#### YOUR ASSIGNMENT
A bare number is the expected answer: the count of lines in the records that contain the word "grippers".

────────────────────

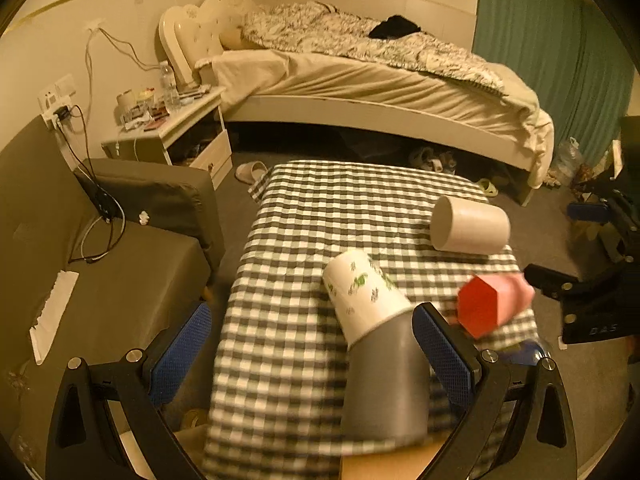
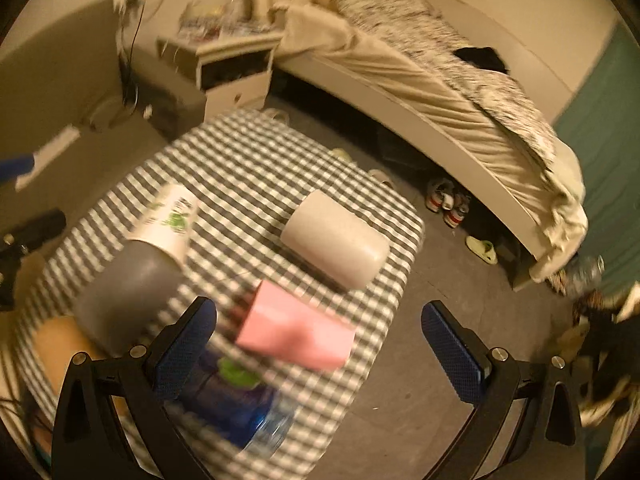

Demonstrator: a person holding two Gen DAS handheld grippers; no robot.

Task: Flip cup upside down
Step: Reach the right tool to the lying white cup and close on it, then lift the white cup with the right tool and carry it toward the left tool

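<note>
A white paper cup with green print (image 1: pixel 362 294) lies tilted, its mouth end tucked into a grey cup (image 1: pixel 386 384) on the checkered table (image 1: pixel 304 208). Both also show in the right wrist view, the paper cup (image 2: pixel 170 218) and the grey cup (image 2: pixel 128 296). A cream cup (image 1: pixel 470 226) lies on its side at the far right of the table, also in the right wrist view (image 2: pixel 336 240). A pink cup with a red hexagonal base (image 1: pixel 494 304) lies on its side; it also shows in the right wrist view (image 2: pixel 296 332). My left gripper (image 1: pixel 312 356) is open, its jaws either side of the grey cup. My right gripper (image 2: pixel 320 356) is open above the pink cup and table edge.
A clear bottle with blue label (image 2: pixel 240 412) lies at the table's near edge. A bed (image 1: pixel 360 80), a nightstand (image 1: pixel 176 128) and a dark sofa (image 1: pixel 100 260) surround the table. Shoes (image 2: pixel 448 200) lie on the floor by the bed.
</note>
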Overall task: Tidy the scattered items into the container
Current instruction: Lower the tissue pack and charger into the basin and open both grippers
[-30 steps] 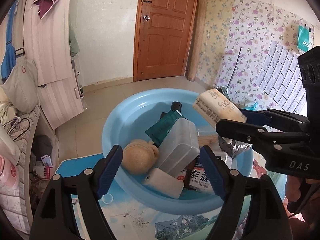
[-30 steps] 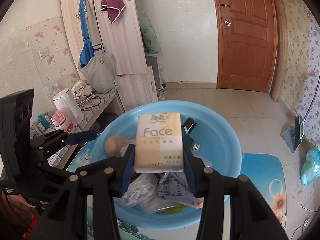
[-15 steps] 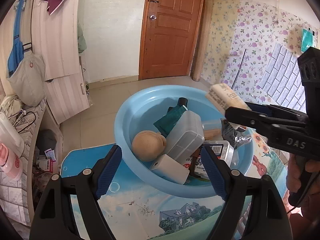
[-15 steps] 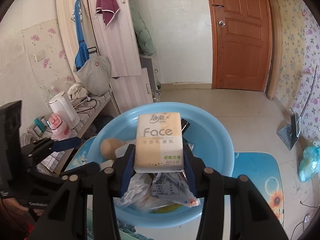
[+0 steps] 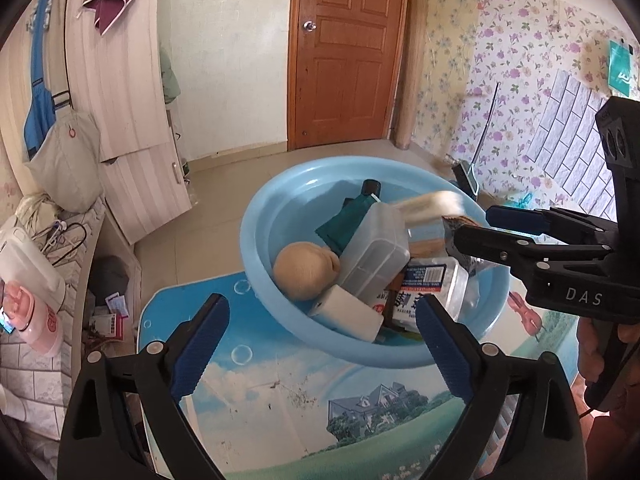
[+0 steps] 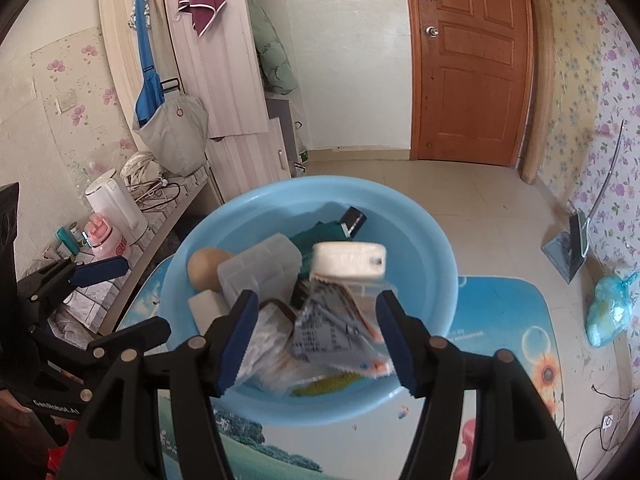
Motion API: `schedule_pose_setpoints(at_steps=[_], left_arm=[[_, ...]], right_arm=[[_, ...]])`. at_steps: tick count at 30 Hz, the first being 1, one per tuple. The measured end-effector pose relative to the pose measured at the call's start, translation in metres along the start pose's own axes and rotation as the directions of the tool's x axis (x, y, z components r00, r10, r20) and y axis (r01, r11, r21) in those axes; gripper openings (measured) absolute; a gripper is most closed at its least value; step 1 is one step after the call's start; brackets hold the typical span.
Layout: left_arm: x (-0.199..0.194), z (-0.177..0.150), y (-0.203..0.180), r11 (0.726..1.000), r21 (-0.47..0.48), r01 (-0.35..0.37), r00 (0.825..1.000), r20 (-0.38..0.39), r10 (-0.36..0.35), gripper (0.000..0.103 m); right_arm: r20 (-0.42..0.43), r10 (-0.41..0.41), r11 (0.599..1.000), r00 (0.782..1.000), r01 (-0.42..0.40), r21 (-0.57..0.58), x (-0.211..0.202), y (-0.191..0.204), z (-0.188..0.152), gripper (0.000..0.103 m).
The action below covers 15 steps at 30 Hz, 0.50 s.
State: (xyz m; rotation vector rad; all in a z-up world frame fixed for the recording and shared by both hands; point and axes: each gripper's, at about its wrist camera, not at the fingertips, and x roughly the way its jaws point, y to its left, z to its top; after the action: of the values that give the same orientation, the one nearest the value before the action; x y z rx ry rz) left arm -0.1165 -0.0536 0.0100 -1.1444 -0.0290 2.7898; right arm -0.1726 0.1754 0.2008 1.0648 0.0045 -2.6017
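The right claw (image 6: 314, 334) stands apart over the blue basin (image 6: 442, 276), the blurred tissue pack (image 6: 349, 259) dropping onto the pile inside, while the left claw (image 5: 322, 340), also apart and empty, should next seek leftovers on the surface (image 5: 280, 412).

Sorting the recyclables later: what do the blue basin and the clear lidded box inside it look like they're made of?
Blue basin: apparently moulded plastic, smooth with a soft sheen and a rolled rim. Clear lidded box: likely frosted translucent plastic, with moulded ridges and dim shapes showing through.
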Motion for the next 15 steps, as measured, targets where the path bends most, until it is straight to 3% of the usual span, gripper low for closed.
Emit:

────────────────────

#### EXERCISE SOLUTION
2